There is only one array. But there are two variables that contain references to the same array. Whatever you do to one changes the other because they are exactly and completely the same array. This often causes confusion with new programmers. The same principle will apply to all reference types (anything that isn’t a primitive).

So, can you copy an array, in the sense of getting a separate and unique copy? We often call this cloning. Yes, you can write a recursive algorithm that creates a new and unique clone. There are also packages like lodash, which has the method cloneDeep. Another (slightly ugly, imho) to do it would be to JSON.stringify it and then JSON.parse it - assuming it is stringifiable.
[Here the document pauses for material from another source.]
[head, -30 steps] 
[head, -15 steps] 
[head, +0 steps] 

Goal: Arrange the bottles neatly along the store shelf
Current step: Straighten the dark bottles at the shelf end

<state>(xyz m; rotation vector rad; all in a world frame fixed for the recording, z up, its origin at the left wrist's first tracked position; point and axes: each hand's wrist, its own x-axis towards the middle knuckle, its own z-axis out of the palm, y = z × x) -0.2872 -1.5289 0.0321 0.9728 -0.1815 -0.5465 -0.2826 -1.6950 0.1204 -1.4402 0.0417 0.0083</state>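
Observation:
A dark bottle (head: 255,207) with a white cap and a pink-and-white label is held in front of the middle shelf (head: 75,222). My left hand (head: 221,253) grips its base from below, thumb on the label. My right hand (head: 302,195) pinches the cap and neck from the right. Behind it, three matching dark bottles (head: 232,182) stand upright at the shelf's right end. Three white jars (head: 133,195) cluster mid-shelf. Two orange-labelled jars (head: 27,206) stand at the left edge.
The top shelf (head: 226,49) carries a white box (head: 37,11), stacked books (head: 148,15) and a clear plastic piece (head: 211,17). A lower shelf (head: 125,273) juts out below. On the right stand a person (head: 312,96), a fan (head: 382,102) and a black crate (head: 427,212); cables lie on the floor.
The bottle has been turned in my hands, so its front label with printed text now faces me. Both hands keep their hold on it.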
There is a discussion here of different options. There is no discussion of the recursive option, but I’m sure if you search “javascript recursive array clone” you’ll find some discussions.

ah Okay, so in Javascript as well the deep copy is not automatic and if I assign a global array to a local array, the global array will be pointing to nothing after the scope of the local array is terminated. Did I understand correctly ?
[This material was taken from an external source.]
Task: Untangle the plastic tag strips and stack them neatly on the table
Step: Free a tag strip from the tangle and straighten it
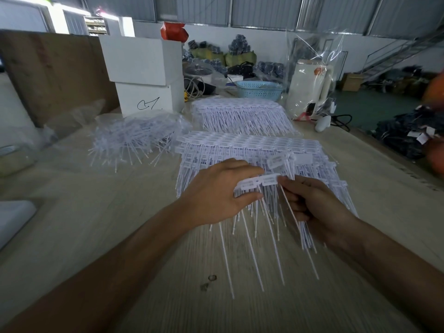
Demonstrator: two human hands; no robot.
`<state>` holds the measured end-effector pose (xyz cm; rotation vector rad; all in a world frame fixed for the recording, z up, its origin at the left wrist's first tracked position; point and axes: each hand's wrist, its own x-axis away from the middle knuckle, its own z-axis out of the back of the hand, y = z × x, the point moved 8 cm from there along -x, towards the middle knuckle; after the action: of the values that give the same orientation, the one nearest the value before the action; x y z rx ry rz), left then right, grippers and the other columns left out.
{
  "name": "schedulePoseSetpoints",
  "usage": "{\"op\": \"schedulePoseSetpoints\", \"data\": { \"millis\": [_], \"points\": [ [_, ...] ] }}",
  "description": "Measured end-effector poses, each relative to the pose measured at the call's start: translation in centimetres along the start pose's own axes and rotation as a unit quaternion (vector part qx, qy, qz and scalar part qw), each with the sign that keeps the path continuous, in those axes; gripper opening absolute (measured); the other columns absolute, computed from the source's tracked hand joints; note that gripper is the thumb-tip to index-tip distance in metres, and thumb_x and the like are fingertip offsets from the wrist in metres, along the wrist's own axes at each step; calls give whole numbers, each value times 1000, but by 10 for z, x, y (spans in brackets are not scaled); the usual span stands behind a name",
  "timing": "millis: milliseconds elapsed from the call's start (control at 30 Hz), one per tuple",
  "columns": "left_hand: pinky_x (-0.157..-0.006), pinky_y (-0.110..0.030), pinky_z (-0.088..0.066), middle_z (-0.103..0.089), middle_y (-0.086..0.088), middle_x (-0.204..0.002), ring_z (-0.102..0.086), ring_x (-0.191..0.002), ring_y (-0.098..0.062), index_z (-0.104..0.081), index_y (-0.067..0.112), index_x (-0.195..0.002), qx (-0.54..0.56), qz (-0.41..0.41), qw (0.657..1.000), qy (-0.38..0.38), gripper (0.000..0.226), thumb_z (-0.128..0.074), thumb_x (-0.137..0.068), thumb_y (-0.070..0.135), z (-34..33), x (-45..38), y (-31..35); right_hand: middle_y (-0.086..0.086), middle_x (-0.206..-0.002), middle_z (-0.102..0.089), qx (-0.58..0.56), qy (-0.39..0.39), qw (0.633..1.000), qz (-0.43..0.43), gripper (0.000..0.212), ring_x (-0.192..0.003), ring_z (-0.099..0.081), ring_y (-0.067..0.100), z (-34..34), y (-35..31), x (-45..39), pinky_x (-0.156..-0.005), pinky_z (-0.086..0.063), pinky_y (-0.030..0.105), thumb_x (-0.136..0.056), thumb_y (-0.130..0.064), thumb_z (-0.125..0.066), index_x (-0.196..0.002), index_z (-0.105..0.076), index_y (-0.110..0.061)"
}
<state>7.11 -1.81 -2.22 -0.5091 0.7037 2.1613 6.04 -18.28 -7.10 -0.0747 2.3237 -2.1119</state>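
A short strip of white plastic tags [258, 183] is held between both hands just above the wooden table [101, 236]. My left hand [216, 195] grips its left end with thumb below and fingers on top. My right hand [312, 203] pinches its right end, the long thin tails hanging toward me. Right behind the hands lies a wide neat stack of tag strips [252, 145]. A second neat stack [242, 111] lies farther back. A tangled heap of strips in clear plastic [134, 138] sits to the left.
Two stacked white boxes [146, 75] stand behind the tangled heap. A blue basket [259, 88] and a white appliance in a clear bag [310, 90] sit at the back right. A brown board [52, 73] leans at the left. The table's right edge [394, 155] runs diagonally.
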Motion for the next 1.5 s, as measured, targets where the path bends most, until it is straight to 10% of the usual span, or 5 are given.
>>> {"op": "schedulePoseSetpoints", "data": {
  "millis": [433, 700, 900, 1400, 1500],
  "points": [
    [-76, -46, -55, -71, -3, -105, -66, -97, -23, -71, 9, -119, -20, -45, 998, 49, 28, -58, -97, 19, 4, 1, 6, -4, -53, -30, 106, -40, 989, 92, 35, -44, -25, 9, -11, -14, 7, -39, -26, 19, -97, -17, -63, -64, -51, -18],
    [-71, -3, -39, -74, 9, -96, -56, -85, 24, -75, -2, -97, 100, -3, 995, 25, 17, -65, -95, 13, -7, -4, -8, -4, -51, -31, 116, -41, 985, 125, 26, -43, -25, 10, -9, -18, 6, -42, -27, 21, -97, -11, -63, -73, -51, -11],
    [-66, -10, -47, -61, 42, -75, -63, -73, 12, -76, 2, -98, 165, 49, 985, 9, 15, -67, -94, 12, -11, -3, -20, -6, -52, -34, 124, -49, 980, 150, 22, -43, -28, 7, -10, -21, 7, -42, -28, 20, -97, -8, -61, -77, -52, -6],
    [-45, -24, -48, -69, -16, -73, -60, -55, -20, -72, -5, -96, 429, 141, 892, 17, 16, -56, -95, -4, -9, -1, -34, -5, -56, -35, 162, -94, 961, 205, 17, -46, -27, 10, -20, -28, 17, -46, -24, 24, -96, -21, -60, -79, -65, -21],
    [-50, -30, -51, -74, -6, -82, -63, -62, -20, -73, -2, -100, 369, 122, 921, -10, 13, -62, -94, 3, -3, -2, -36, -4, -54, -32, 145, -75, 971, 175, 20, -45, -25, 12, -19, -23, 13, -44, -22, 25, -95, -26, -62, -75, -67, -29]
  ]
}}
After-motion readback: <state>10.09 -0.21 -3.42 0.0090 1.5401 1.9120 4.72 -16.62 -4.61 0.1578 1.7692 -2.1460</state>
Thank you, it is clear now

ah Okay, so in Javascript as well the deep copy is not automatic

That is correct, and is correct in every language I’ve learned. Of course, I haven’t leaned them all.
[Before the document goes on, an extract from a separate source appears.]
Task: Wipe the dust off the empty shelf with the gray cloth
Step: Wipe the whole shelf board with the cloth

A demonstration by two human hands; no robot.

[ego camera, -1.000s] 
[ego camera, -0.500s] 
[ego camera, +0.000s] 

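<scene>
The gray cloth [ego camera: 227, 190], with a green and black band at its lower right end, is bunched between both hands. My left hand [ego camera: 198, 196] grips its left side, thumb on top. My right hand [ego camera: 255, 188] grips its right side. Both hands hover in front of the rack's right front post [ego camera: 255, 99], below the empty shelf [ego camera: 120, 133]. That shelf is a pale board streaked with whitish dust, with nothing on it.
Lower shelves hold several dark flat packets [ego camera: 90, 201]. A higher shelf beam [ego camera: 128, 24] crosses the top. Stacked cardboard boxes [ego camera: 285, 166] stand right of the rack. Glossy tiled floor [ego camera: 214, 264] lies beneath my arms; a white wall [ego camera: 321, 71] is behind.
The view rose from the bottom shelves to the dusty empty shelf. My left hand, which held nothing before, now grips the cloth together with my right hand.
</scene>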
if I assign a global array to a local array, the global array will be pointing to nothing after the scope of the local array is terminated.

You don’t assign arrays you assign references to arrays. If two array references point to the same array and then one goes out of scope. I think JS is smart enough to know that that array is still in use so it won’t be garbage collected.

My understanding of JS memory “garbage collection” is that it doesn’t care what variable originally pointed to that memory, all it cares is if any variable still points to it - if nothing points to it, it is unused and so that memory location can be recycled.

Okay, it is clearer now. I always assumed that javascript abstracts references and these kind of stuff but I was wrong.

Thank you Kevin.

Am not getting your question right but if you want to assign an array to another ya its possible you can do it like this

const arr1= [1, 2, 3];
const arr2= arr1;

array2[1] = 10;
console.log(arr2);
console.log(arr1);

as we know that array are reference type making any change to any of above will bring change in another

but if you want to assign array to another as a copy and wanna create independent addresses for both on memory so any change to any of them will not effect the other one you can do it like this which is called concatenation in JS

const array1 = [1, 2, 3];
const array2 = […array1];

array2[1] = 10;
console.log(array2);
console.log(array1);

Hope it was helpful

Keep in mind that this will only do a shallow copy. It will work in this case because everything in the array are primitives. This will copy everything on that first level as is, including references. So, if those were arrays or objects or functions, then this wouldn’t work, at least not in a deep clone sense. You run into the same “opps I copied the reference instead of the object/array” problem, just on the next level up.

Maybe you only have an array of primitives. Or maybe you want to copy the references. But if you want a deep clone, it’s probably going to be something recursive.